● **Exercise requirements**
Filter the listing below down to the lines containing the word "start".

..........

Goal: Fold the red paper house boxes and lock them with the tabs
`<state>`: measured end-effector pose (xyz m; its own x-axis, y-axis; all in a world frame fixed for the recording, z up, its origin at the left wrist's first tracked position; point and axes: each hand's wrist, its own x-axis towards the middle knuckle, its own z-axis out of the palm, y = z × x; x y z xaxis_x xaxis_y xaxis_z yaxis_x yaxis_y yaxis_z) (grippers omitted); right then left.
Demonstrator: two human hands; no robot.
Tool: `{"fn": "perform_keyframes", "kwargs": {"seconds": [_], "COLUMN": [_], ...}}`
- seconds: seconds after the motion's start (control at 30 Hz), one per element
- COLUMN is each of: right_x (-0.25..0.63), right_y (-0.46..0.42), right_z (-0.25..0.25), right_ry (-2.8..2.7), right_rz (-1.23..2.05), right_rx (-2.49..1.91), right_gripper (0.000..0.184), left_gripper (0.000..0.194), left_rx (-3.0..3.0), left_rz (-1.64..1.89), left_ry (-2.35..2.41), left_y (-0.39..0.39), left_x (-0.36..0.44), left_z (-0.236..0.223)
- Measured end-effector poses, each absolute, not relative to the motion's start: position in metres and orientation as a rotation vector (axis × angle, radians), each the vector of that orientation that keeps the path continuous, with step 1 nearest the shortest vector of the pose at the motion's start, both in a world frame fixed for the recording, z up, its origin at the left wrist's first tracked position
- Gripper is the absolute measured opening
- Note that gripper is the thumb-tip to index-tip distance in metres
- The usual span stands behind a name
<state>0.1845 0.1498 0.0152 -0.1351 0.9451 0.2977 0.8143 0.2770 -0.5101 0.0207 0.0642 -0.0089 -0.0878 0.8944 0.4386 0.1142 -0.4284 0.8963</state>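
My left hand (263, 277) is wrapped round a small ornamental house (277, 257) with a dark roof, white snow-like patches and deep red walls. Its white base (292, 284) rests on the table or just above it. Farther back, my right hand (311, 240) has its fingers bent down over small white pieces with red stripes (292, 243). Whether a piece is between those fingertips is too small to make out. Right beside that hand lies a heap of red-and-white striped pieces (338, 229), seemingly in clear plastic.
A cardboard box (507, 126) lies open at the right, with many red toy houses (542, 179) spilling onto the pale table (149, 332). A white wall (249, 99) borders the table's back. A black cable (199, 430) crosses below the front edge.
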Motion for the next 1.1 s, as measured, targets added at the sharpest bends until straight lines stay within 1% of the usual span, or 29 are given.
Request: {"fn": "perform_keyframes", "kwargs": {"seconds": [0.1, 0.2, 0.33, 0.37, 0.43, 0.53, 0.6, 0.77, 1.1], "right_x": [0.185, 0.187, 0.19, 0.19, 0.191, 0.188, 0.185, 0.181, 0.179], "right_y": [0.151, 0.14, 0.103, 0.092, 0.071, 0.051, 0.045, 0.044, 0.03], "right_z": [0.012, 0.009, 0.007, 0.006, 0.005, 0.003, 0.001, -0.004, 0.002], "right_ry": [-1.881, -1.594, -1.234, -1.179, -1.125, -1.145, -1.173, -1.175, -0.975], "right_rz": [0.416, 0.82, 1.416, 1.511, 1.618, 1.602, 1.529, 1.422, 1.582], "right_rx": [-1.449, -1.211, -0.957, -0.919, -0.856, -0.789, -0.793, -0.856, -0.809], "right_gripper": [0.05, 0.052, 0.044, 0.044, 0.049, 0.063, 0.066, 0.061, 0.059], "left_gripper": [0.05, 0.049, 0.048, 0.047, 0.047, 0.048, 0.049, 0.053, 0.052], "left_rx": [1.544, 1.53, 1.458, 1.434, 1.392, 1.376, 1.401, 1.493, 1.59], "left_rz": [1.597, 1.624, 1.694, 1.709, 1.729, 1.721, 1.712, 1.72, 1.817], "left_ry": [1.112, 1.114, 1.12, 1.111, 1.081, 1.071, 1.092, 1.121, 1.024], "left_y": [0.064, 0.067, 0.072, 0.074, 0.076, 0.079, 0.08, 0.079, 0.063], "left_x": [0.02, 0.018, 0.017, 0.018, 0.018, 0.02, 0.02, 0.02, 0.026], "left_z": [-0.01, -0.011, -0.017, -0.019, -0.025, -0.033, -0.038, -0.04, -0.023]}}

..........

● **Finished exercise**
- seconds: seconds after the motion's start (control at 30 Hz), one per element
- Measured end-effector poses, each absolute, not relative to the motion's start: position in metres and orientation as a rotation vector (axis × angle, radians), each the vector of that orientation that keeps the path continuous, with step 1 nearest the shortest vector of the pose at the motion's start, both in a world frame fixed for the recording, z up, its origin at the left wrist's first tracked position

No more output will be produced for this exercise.